• **Directions for this task**
Print all of the records. Exclude the images.

Stored entries:
-- Opening Marker --

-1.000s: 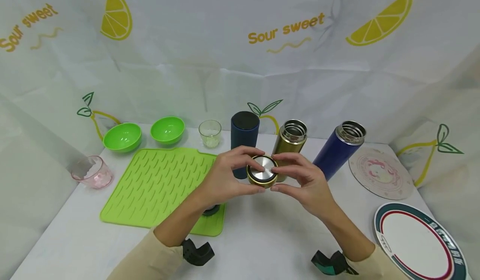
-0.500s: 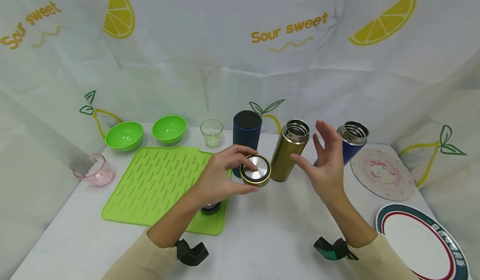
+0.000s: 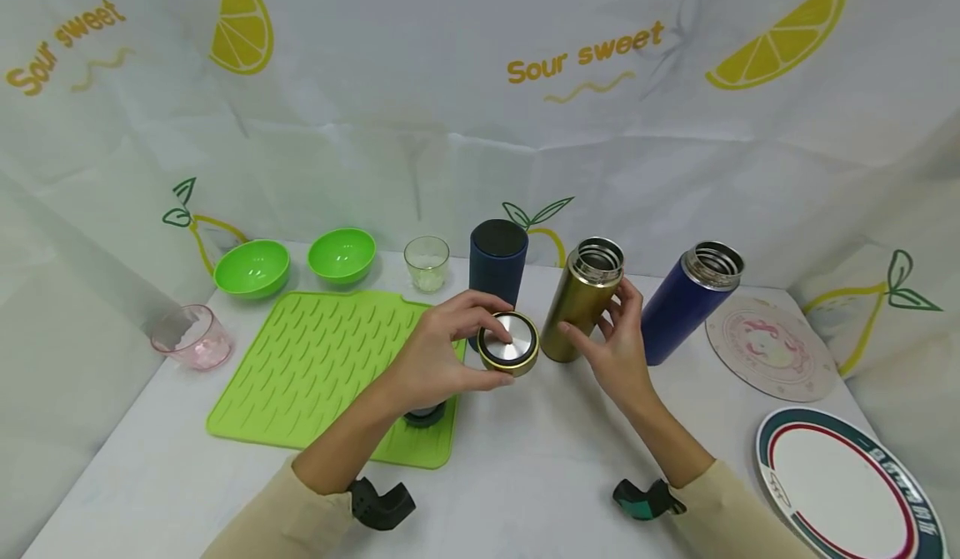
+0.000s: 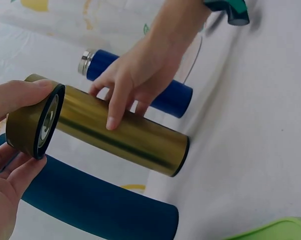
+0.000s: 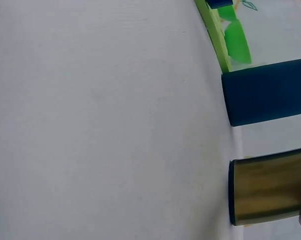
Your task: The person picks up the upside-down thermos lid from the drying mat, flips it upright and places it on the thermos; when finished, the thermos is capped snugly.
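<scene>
My left hand (image 3: 442, 351) grips a gold lid (image 3: 508, 342) with a steel top, held just left of the open gold flask (image 3: 581, 301). My right hand (image 3: 615, 342) wraps the flask's body, thumb on its near side and fingers on its far side. In the left wrist view the lid (image 4: 33, 122) sits between my left thumb and fingers, and the right hand (image 4: 135, 82) lays its fingers on the gold flask (image 4: 125, 135). Only the flask's base (image 5: 270, 185) appears in the right wrist view.
A dark blue tumbler (image 3: 497, 263) stands behind the lid, an open blue flask (image 3: 686, 305) right of the gold one. A green mat (image 3: 322, 359) with a small dark lid (image 3: 423, 415), two green bowls (image 3: 252, 267), a clear glass (image 3: 426, 263) and a pink glass (image 3: 187, 338) lie left. Plates (image 3: 840, 480) lie right.
My right hand let go of the lid, swung out to the right with fingers spread, then closed on the gold flask. The left hand kept the lid and lowered it slightly.
</scene>
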Tool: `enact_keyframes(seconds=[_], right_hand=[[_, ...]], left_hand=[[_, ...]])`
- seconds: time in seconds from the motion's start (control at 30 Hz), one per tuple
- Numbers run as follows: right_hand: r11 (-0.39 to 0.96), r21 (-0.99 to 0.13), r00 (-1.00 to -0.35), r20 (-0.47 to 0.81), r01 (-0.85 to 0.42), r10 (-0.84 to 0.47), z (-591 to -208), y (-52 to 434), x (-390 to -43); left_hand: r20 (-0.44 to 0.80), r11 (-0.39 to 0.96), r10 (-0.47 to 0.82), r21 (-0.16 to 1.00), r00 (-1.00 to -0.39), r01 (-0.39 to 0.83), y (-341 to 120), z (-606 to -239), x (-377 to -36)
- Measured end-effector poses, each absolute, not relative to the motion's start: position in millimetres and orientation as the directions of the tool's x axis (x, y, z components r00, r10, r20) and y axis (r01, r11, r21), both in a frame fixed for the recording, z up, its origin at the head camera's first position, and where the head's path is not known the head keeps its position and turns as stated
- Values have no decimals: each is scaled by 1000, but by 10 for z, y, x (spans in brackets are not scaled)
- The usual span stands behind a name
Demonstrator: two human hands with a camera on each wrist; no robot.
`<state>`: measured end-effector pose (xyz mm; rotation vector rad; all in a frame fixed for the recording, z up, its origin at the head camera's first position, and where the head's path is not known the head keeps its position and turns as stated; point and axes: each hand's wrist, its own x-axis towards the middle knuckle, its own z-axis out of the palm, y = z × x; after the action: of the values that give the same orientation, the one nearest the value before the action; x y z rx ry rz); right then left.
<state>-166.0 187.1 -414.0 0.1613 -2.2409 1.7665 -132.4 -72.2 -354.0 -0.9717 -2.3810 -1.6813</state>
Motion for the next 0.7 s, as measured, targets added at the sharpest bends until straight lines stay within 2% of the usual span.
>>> enact_keyframes(seconds=[0.4, 0.7], right_hand=[[362, -894, -948, 309, -265, 70, -4211, 1875, -1651], [381, -875, -945, 327, -300, 6, -4166, 1931, -1686]], left_hand=[[392, 206, 447, 829, -804, 519, -708, -3551, -1333], [400, 200, 451, 826, -798, 527, -678, -3523, -1345]])
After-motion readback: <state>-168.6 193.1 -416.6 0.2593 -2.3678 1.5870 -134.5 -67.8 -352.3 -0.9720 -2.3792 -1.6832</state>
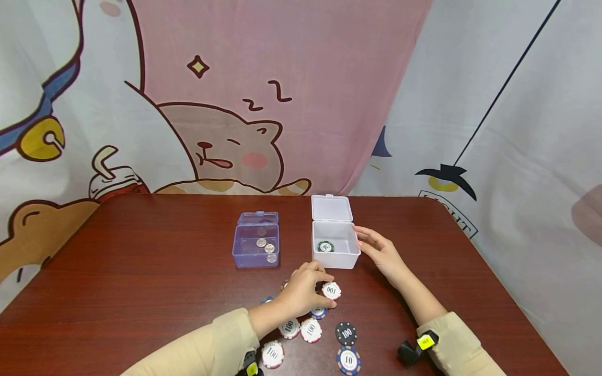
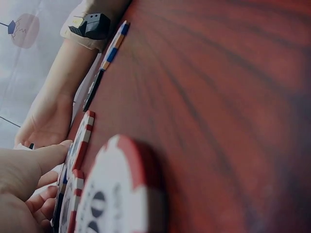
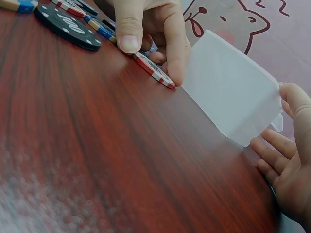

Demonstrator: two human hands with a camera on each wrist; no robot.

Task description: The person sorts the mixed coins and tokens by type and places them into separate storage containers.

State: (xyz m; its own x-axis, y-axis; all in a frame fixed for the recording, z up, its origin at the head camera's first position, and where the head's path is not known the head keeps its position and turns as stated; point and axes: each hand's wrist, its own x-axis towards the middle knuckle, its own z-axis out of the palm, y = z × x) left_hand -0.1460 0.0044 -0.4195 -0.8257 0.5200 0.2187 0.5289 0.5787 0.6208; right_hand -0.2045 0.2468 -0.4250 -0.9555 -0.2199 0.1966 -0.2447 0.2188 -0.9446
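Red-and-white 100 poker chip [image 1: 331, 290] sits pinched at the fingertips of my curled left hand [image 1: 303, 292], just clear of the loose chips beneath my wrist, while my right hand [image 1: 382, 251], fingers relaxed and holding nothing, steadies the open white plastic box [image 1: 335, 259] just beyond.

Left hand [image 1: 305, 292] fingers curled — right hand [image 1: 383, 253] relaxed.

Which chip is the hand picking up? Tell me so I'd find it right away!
Start at the white open box on the red-brown table. Just in front of it, the left hand pinches a chip. It is white with red edge marks, reads 100, and is the only one under fingers.
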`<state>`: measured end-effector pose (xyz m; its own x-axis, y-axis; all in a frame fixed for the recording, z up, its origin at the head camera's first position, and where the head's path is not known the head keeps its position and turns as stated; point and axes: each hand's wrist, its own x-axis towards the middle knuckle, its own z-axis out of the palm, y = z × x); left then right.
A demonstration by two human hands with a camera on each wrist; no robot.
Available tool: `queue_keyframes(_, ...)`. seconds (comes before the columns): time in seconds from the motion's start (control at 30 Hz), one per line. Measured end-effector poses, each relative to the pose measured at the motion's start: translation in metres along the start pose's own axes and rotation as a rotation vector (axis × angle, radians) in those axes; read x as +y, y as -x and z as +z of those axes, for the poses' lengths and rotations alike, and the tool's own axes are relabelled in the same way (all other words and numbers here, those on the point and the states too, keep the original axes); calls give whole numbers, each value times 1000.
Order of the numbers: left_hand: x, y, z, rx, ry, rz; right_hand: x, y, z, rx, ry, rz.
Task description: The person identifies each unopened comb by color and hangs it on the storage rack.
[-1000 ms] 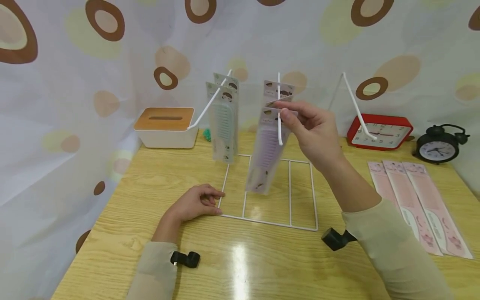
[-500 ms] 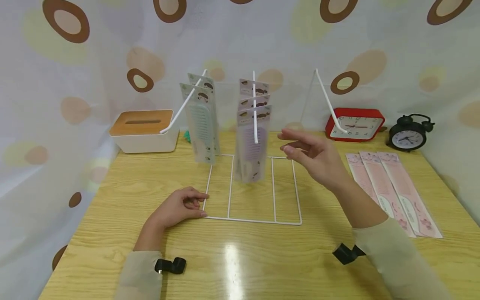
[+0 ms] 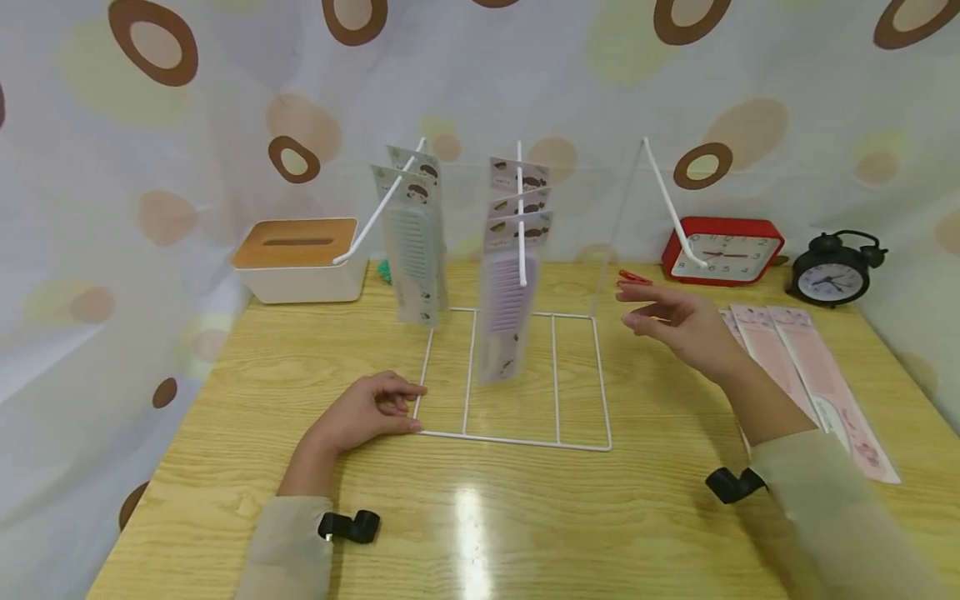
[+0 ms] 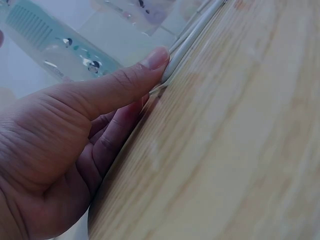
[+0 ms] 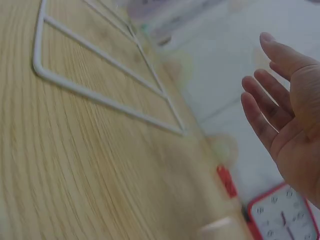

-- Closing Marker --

• **Task solution**
-1.000s: 
-0.500s: 
+0.000s: 
+0.000s: 
+0.000s: 
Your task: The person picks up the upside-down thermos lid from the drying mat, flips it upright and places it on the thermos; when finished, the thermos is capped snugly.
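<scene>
My left hand (image 3: 442, 351) grips a gold lid (image 3: 508, 342) with a steel top, held just left of the open gold flask (image 3: 581, 301). My right hand (image 3: 615, 342) wraps the flask's body, thumb on its near side and fingers on its far side. In the left wrist view the lid (image 4: 33, 122) sits between my left thumb and fingers, and the right hand (image 4: 135, 82) lays its fingers on the gold flask (image 4: 125, 135). Only the flask's base (image 5: 270, 185) appears in the right wrist view.
A dark blue tumbler (image 3: 497, 263) stands behind the lid, an open blue flask (image 3: 686, 305) right of the gold one. A green mat (image 3: 322, 359) with a small dark lid (image 3: 423, 415), two green bowls (image 3: 252, 267), a clear glass (image 3: 426, 263) and a pink glass (image 3: 187, 338) lie left. Plates (image 3: 840, 480) lie right.
My right hand let go of the lid, swung out to the right with fingers spread, then closed on the gold flask. The left hand kept the lid and lowered it slightly.
</scene>
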Tool: `enact_keyframes(seconds=[_], right_hand=[[_, ...]], left_hand=[[_, ...]])`
- seconds: time in seconds from the motion's start (control at 30 Hz), one per tuple
- Numbers run as follows: right_hand: r11 (-0.39 to 0.96), r21 (-0.99 to 0.13), r00 (-1.00 to -0.35), r20 (-0.47 to 0.81), r01 (-0.85 to 0.42), r10 (-0.84 to 0.47), z (-591 to -208), y (-52 to 434), x (-390 to -43); left_hand: r20 (-0.44 to 0.80), r11 (-0.39 to 0.96), r10 (-0.47 to 0.82), r21 (-0.16 to 1.00), r00 (-1.00 to -0.39), r01 (-0.39 to 0.83), y (-341 to 120), z (-606 to -239), x (-377 to -36)
- Measured end-effector poses, each absolute, not relative to the motion's start: position in millimetres and orientation as the directions of the tool's x axis (x, y, z components r00, r10, r20) and y axis (r01, r11, r21), both in a frame fixed for the recording, z up, its origin at the head camera's first position, and where the head's path is not known the head keeps its position and turns as stated
- Values have no decimals: each is scaled by 1000, but by 10 for z, y, x (spans in brackets are not scaled)
- The usual span stands behind a name
Demonstrator: two human hands with a camera on each wrist; no robot.
`<state>`: measured end-effector pose (xyz mm; rotation vector rad; all in a frame fixed for the recording, z up, its origin at the head camera's first position, and where the head's path is not known the head keeps its position and turns as stated; point and axes: each hand's wrist, its own x-axis towards the middle knuckle, its own z-axis out of the palm, y = z × x; after the action: of the values that give the same orientation, the one nearest the value before the action; x y z rx ry rz); right then left.
<state>-166.0 187.1 -414.0 0.1613 -2.2409 1.7665 -132.4 -72.2 -354.0 -0.9717 -2.3810 -1.6813</state>
Motion for the next 0.7 s, as measured, targets added at the sharpest bends until straight lines stay within 2% of the usual span.
>>> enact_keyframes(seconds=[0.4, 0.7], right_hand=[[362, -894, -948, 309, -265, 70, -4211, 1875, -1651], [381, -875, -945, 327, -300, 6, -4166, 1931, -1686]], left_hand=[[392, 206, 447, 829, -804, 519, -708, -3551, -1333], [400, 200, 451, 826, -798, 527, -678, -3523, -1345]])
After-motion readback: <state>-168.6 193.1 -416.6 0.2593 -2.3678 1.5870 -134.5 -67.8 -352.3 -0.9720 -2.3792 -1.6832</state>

Demonstrator: two human hands with a camera on each wrist; no robot.

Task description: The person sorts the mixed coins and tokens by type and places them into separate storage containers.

State: (xyz m; its own x-axis, y-axis; all in a frame fixed for the recording, z up, its origin at the head camera's first position, and where the head's path is not known the head keeps its position and turns as stated; point and axes: each hand's wrist, its own x-axis towards the middle knuckle, its own z-axis out of the palm, y = z × x) left_hand -0.1460 0.0044 -0.4195 -0.8257 0.5200 0.2187 0.5289 0.5787 0.6208; right_hand -0.2045 0.2468 -0.4250 -0.9555 -0.2199 0.1966 -0.2447 0.2188 -0.9446
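Red-and-white 100 poker chip [image 1: 331, 290] sits pinched at the fingertips of my curled left hand [image 1: 303, 292], just clear of the loose chips beneath my wrist, while my right hand [image 1: 382, 251], fingers relaxed and holding nothing, steadies the open white plastic box [image 1: 335, 259] just beyond.

Left hand [image 1: 305, 292] fingers curled — right hand [image 1: 383, 253] relaxed.

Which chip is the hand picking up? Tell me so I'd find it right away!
Start at the white open box on the red-brown table. Just in front of it, the left hand pinches a chip. It is white with red edge marks, reads 100, and is the only one under fingers.
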`<state>`: measured end-effector pose (xyz m; its own x-axis, y-axis; all in a frame fixed for the recording, z up, its origin at the head camera's first position, and where the head's path is not known the head keeps its position and turns as stated; point and axes: each hand's wrist, its own x-axis towards the middle knuckle, its own z-axis out of the palm, y = z × x); left then right.
A demonstration by two human hands with a camera on each wrist; no robot.
Available tool: `queue_keyframes(_, ...)`. seconds (comes before the columns): time in seconds from the motion's start (control at 30 Hz), one per line. Measured end-effector poses, each relative to the pose measured at the motion's start: translation in metres along the start pose's own axes and rotation as a rotation vector (axis × angle, radians) in those axes; read x as +y, y as -x and z as +z of those axes, for the poses' lengths and rotations alike, and the tool's own axes are relabelled in the same way (all other words and numbers here, those on the point and the states too, keep the original axes); calls give whole numbers, each value times 1000.
Order of the numbers: left_hand: x, y, z, rx, ry, rz; right_hand: x, y, z, rx, ry, rz.
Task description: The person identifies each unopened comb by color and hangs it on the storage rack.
[-1000 ms] 
[-500 ms] 
[+0 ms] 
[+0 ms] 
[+0 ms] 

The answer to this exercise is complete.